The procedure involves creating an entry into the submucosal space by performing a longitudinal mucosal incision (approximately 2 cm), followed by the formation of a submucosal tunnel extending to the level of the lower esophageal sphincter (LES). Through this tunnel, selective myotomy of the circular muscle fibers is performed, typically extending more than 7 cm along the esophagus and approximately 2 cm into the proximal stomach.
Initial studies by Inoue et al. demonstrated a 100% technical and clinical success rate in a small cohort, with significant reduction in LES pressure. Subsequent studies have confirmed high efficacy rates (85–100%), including in patients with prior failed pneumatic dilation.
However, most available data are limited by short follow-up periods (typically up to 6 months), which restricts conclusions regarding long-term outcomes.

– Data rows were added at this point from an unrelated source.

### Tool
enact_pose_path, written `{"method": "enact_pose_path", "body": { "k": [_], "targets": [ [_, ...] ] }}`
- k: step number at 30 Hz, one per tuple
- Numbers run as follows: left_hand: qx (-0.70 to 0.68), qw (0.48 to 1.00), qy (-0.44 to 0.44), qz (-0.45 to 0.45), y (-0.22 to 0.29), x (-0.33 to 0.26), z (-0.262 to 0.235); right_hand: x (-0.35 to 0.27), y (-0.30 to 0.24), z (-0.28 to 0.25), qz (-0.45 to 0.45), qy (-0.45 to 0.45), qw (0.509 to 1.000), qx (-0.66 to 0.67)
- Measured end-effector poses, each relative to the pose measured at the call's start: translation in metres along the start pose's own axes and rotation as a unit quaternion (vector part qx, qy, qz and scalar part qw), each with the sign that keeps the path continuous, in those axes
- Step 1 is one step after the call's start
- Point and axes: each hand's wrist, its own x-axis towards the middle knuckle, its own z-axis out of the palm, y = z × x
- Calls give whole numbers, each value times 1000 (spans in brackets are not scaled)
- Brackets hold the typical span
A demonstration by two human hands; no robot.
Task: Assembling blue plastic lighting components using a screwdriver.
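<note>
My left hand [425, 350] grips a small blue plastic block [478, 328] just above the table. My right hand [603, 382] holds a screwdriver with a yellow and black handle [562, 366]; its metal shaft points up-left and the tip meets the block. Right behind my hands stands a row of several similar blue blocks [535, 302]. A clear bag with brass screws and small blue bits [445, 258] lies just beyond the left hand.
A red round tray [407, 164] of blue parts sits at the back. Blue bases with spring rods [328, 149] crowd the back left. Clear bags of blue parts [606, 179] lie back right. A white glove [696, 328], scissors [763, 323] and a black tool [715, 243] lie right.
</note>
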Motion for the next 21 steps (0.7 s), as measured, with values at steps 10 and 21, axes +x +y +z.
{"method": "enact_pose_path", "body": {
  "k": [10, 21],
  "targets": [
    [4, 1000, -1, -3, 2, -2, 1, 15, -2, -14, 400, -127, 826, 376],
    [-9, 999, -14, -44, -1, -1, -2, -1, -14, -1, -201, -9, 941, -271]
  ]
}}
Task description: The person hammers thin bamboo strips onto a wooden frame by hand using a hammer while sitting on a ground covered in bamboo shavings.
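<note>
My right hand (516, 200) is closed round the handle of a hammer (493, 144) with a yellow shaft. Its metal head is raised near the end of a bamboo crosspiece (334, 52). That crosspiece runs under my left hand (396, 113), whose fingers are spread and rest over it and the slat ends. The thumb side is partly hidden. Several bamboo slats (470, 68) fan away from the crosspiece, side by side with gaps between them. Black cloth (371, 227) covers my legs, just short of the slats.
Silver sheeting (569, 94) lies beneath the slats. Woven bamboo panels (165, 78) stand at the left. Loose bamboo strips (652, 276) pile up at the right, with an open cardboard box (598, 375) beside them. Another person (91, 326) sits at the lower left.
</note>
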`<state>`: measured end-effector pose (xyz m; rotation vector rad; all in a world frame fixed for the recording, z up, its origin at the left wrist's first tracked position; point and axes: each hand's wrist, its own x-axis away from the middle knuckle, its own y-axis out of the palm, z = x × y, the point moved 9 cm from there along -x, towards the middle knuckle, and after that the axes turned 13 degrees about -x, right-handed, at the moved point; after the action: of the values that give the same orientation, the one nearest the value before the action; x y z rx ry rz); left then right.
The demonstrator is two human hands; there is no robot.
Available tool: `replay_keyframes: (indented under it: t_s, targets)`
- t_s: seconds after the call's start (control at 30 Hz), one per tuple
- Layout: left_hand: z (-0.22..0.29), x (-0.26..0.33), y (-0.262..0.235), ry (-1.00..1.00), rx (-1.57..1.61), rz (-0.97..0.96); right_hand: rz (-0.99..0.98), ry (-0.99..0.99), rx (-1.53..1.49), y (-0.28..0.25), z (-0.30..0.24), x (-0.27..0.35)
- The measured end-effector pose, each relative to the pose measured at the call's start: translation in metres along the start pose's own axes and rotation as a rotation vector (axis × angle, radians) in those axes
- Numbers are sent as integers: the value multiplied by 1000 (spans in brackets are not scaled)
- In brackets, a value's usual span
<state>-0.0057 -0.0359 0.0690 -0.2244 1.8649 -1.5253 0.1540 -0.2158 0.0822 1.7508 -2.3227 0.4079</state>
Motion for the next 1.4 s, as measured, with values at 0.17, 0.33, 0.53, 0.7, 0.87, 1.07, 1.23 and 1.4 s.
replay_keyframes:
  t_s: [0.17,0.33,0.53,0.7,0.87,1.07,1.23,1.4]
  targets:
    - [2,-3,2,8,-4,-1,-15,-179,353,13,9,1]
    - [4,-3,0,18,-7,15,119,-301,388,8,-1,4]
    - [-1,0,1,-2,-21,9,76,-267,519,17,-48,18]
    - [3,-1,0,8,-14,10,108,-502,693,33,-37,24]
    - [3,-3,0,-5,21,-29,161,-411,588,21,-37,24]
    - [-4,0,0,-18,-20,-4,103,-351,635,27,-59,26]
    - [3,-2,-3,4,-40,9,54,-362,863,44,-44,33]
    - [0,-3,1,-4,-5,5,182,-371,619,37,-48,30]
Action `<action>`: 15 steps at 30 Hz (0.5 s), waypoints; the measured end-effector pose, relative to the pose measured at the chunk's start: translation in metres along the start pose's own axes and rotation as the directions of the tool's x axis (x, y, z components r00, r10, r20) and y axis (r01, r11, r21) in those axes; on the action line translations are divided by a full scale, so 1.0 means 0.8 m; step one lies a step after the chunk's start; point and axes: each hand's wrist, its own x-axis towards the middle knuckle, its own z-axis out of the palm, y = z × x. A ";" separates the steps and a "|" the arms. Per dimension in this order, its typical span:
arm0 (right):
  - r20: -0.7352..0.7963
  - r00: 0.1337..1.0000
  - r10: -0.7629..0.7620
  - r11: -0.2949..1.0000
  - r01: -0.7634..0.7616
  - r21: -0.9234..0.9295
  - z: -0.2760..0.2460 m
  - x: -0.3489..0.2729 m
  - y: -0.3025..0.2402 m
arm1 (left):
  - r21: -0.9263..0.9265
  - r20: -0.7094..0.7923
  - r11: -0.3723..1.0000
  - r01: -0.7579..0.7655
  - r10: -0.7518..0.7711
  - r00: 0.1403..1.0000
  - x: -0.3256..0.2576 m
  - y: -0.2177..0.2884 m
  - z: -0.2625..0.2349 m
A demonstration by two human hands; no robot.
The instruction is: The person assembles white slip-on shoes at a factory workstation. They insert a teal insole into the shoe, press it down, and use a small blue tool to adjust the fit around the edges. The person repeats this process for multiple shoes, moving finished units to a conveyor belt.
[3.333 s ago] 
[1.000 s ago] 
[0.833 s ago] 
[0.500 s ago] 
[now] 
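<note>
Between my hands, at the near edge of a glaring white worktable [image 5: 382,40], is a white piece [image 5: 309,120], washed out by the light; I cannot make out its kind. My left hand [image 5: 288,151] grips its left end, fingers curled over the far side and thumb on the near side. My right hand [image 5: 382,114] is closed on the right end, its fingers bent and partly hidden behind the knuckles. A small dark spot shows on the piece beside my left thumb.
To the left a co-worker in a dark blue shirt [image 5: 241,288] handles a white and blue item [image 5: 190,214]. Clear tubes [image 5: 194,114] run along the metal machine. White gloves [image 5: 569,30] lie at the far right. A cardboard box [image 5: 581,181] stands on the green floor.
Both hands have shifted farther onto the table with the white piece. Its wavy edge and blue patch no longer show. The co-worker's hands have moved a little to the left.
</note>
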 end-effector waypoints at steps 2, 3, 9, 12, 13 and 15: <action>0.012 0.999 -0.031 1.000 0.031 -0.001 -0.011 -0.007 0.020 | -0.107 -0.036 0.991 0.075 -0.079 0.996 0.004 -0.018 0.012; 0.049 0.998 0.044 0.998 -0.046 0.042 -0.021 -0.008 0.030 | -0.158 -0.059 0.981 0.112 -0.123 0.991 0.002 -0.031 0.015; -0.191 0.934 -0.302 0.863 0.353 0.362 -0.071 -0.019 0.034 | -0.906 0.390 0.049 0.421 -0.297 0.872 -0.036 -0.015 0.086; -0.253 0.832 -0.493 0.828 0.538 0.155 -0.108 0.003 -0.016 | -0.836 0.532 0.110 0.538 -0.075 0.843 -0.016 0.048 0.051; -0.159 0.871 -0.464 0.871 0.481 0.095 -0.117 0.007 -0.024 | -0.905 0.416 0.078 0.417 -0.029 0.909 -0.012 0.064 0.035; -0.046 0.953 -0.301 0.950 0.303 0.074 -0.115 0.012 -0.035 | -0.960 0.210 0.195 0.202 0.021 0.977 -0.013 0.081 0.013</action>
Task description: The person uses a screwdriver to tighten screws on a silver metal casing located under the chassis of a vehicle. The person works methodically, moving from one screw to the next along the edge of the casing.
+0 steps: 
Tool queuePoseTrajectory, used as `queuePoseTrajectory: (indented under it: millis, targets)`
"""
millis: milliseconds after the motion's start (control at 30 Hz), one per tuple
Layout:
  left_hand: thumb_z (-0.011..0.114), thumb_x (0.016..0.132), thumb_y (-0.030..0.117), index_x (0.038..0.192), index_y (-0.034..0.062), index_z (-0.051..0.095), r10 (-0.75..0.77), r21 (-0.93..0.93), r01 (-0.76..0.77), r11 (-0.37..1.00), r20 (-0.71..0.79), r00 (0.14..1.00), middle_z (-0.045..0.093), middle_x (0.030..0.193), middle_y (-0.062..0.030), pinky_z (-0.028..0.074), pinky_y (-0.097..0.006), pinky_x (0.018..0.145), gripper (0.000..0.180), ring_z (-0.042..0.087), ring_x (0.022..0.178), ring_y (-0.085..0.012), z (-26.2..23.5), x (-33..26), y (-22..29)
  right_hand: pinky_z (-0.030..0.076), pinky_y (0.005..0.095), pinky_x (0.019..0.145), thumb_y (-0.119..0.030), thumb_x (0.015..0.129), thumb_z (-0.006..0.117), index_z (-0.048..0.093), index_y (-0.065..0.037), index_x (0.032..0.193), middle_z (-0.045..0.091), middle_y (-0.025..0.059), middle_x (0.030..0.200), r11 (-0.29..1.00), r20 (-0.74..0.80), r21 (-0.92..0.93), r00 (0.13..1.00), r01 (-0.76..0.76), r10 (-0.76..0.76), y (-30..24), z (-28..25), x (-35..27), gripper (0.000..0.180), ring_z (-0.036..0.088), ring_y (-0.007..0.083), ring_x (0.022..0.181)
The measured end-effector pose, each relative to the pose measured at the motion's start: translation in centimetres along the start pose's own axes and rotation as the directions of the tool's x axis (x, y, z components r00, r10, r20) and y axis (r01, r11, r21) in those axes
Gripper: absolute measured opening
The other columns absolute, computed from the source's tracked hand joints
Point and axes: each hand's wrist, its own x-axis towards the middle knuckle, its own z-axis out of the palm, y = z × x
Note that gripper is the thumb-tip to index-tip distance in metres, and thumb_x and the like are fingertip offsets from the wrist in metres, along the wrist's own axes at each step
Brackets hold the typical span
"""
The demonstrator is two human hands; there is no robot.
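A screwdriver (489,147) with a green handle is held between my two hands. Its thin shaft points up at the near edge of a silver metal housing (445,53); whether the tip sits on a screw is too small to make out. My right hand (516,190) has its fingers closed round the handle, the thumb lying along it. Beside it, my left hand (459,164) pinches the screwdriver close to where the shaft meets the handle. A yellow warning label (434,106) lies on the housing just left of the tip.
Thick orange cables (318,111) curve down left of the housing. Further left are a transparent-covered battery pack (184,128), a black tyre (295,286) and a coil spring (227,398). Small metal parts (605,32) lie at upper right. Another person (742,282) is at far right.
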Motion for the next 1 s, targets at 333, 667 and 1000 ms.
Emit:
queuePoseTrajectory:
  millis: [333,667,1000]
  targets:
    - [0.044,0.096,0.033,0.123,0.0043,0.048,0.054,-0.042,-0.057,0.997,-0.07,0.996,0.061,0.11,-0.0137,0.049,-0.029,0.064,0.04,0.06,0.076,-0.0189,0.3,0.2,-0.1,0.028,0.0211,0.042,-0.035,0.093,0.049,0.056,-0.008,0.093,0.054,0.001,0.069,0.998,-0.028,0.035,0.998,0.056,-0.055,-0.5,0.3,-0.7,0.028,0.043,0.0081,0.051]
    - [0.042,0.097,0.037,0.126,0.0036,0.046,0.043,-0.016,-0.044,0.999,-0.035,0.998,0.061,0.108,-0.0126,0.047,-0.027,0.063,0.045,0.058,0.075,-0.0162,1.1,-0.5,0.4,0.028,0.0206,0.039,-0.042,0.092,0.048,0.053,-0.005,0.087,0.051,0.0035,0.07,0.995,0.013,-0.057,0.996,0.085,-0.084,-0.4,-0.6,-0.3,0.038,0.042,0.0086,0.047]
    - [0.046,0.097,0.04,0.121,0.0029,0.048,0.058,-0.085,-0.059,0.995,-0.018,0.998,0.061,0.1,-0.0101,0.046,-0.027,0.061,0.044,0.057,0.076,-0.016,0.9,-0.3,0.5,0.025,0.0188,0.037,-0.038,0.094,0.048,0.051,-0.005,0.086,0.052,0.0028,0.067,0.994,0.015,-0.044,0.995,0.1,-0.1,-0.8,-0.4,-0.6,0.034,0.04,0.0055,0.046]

A major limitation of POEM is the absence of an antireflux procedure, resulting in a relatively high incidence of gastroesophageal reflux disease, reported in up to 40–46% of patients.
Esophagectomy
In some patients, “end-stage” achalasia may develop, characterized by megaesophagus or a sigmoid-shaped esophagus, with significant dilation and tortuosity.
In this group of patients, pneumatic dilation may be less effective; however, surgical myotomy may be considered a reasonable initial approach before addressing the need for esophagectomy. Two recent studies have documented symptomatic improvement after myotomy in 92% and 72% of patients with megaesophagus.
Nevertheless, in cases of treatment failure, esophageal resection is often required.
Esophagectomy is associated with higher morbidity and mortality compared to laparoscopic Heller myotomy and should be reserved for patients in whom pneumatic dilation and/or myotomy have been ineffective and who are suitable candidates for surgery.
Data from uncontrolled studies indicate generally good outcomes after esophagectomy, with symptom improvement in more than 80% of patients with end-stage achalasia; reported mortality rates range from 0 to 5.4%.
There is a lack of studies comparing the two main approaches to esophagectomy, namely gastric and colonic interposition. However, a recent comprehensive review on this topic demonstrated that gastric interposition is the preferred method in most patients undergoing esophagectomy.